Goal

currently all of our VMI pods are scheduled with the default scheduler profile (if a pod doesn't specify a scheduler name, kube-apiserver will set it to default-scheduler) which includes the ImageLocality plugin: the ImageLocality plugin favors nodes that already have the container images that the Pod runs.
In the kubevirt case, the virt-launcher image is the same for all the VMIs and it should be always already available on all the nodes being used by virt-handler in the node labelling process.
Due to this, the benefits or the ImageLocality plugin for VMI scheduling is none.
On the other side, due to:
kubernetes/kubernetes#93488
the list of images reported by a node is capped to certain limit (the default is 50) so some nodes can randomly report they already have the virt-launcher image while others will not and this could lead to an unbalanced scheduling across nodes.

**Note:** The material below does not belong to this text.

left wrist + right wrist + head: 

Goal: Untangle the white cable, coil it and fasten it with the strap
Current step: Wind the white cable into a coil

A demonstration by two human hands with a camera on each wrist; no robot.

If we are able to bypass the ImageLocality plugin for our VMI pods, we can achieve a more uniform scheduling of VMIs over cluster nodes.

User Stories

As a Cluster Admin, I want to have all of my VMIs scheduled uniformously across my nodes avoiding side effects of ImageLocality plugin

Non-Requirements

List of things not included in this epic, to alleviate any doubt raised during the grooming process.

Notes

see https://bugzilla.redhat.com/show_bug.cgi?id=1984442 that explain the issue with stats from a large cluster
we are pretty sure that this issue is basically specific to CNV that is really a corner case for the ImageLocality plugin:
1. CNV is uses the same image for all VMs
2. the virt-launcher image exists on all workloads nodes, because of virt-handler
3. the virt-launcher image may appear or not on the node's images list that are capped to 50 entries (see: kubernetes/kubernetes#93488 ) , and this is random
No other products probably needs to use a single image (virt-launcher) many time for different workloads (VMs).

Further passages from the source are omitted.